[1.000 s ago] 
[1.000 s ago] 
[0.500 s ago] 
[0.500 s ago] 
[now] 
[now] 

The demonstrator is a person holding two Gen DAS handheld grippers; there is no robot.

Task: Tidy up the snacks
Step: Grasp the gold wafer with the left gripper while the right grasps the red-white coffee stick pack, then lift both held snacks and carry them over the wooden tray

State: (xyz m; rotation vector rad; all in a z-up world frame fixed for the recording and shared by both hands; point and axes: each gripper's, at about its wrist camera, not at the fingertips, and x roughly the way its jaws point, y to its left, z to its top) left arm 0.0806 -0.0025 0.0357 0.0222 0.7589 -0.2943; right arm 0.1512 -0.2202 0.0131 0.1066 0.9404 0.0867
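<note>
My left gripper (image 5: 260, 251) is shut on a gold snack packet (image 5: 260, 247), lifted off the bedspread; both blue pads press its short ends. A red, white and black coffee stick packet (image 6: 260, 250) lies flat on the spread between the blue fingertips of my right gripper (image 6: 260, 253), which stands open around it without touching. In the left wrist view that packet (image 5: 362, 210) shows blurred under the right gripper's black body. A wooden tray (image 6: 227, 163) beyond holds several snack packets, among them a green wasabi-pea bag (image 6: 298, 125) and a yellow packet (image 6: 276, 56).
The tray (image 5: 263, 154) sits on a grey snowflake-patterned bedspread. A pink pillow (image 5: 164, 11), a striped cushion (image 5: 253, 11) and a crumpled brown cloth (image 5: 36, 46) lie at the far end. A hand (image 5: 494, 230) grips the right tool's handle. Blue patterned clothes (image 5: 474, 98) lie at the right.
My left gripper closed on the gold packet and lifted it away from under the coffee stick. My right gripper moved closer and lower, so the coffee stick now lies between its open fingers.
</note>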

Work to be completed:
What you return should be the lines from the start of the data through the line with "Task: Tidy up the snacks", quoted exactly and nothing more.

Exercise result:
[1.000 s ago] 
[1.000 s ago] 
[0.500 s ago] 
[0.500 s ago] 
[now] 
[now] 

The demonstrator is a person holding two Gen DAS handheld grippers; there is no robot.

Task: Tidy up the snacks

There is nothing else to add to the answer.